2

I'm processing HTML files in a local directory that originated from a website, doing my development in Notepad++ on Windows 10. These files claim to be 'utf-8' but are heavy with script code in them. When writing to a file, I can get \u#### codes and \x## codes and garbage characters but not the complete human code. Mostly the \u2019 codes aren't being converted, but a handful of others are being left out too.

with open(self.srcFilename, 'r', encoding='utf8') as f:
        self.rawContent = f.read()
        f.close()                    
soup = BeautifulSoup(self.rawContent, 'lxml')
:::: <<<=== other tag processing code
for section in soup.find('article'):
            nextNode = section           
            if soup.find('article').find('p'):
                ::: <<<=== code to walk through tags
                if tag_name == "p":
                    storytags.append(nextNode.text)                        
                ::: <<<=== conditions to end loop        
i=1
for line in storytags:
    print("[line %d] %s" % (i, line))
    logger.write("[line %d] %s\n" % (i, line))
    i+=1
setattr(self, 'chapterContent', storytags)    

Without the utf-8 encoding, I get the error

File "C:\Python\Python36\lib\encodings\cp1252.py", line 23, in decode
    return codecs.charmap_decode(input,self.errors,decoding_table)[0]
UnicodeDecodeError: 'charmap' codec can't decode byte 0x9d in position 52120: character maps to <undefined>

So the file read is using utf-8 encoding. If I do a console print, from the above section it prints readably/legibly(?). However, writing to a file gives me garbage characters, like They’ve instead of They've, and “Let’s instead of "Let's.

After a lot of reading, the closest I've come to getting human-readable output is to change my write() statement but I'm still left with stray codes.

(1) logger.write("[line %d] %s\n" % (i, line.encode('unicode_escape').decode()))
(2) logger.write("[line %d] %s\n" % (i, line.encode().decode('utf-8)))

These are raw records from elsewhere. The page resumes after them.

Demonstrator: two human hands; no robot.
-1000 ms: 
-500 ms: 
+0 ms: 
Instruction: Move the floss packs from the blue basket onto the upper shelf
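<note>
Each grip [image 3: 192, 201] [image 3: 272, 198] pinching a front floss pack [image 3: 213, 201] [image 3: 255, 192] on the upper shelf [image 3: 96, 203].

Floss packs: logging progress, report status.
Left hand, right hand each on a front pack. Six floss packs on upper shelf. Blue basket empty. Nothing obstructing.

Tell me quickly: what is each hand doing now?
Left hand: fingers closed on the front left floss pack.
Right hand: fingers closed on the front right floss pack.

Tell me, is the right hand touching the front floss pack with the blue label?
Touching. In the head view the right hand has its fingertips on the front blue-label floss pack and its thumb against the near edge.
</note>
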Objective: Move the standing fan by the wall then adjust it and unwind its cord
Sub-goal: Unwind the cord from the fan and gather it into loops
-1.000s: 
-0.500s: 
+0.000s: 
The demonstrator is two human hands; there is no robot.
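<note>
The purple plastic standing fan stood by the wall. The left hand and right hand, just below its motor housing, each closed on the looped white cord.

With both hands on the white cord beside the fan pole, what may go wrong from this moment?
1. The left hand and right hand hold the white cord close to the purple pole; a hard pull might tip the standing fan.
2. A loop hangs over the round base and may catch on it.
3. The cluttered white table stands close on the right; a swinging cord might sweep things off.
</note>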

The first statement gives me text, but also \u#### codes and a few \xa0 codes too. The second statement generates an HTML file with text I can read in an HTML browser, but \u2019 still doesn't get interpreted by the Calibre epub builder correctly. I tried using this question/solution but it doesn't recognize the \u code.

Is there a possible fix or are there some pointers for how to get a better handle on my problem might be?

EDIT: Forgot to add, I'm writing to with open('log.txt', 'w+'):. I was previously using encoding='utf-8' but that seemed to make it worse.

Meghan M.
  • 63
  • 9
  • Not sure how anyone can help you given the above description. If you're working with files that claim to have 'utf-8' encoding but might not, then you need to figure out how you want to handle that(correct the source files, handle invalid encoding in some way...etc). But without access to the files it would be difficult for anyone to recommend a solution. – user2263572 Oct 22 '18 at 00:45
  • Was hoping to get some suggestions for encode/decode with `line` to help with debugging. Something like `for c in line: print("%s, ord(%d)" % (c, ord(c))` with some more likely encode/decode variations. I'm at best an infrequent programmer and newish to python. – Meghan M. Oct 22 '18 at 02:14

1 Answers1

1

A week searching around and finally found the answer after posting here, Removing unicode \u2026 like characters in a string in python2.7. Btw, I'm working in Python 3.6 so it's not related to the python version.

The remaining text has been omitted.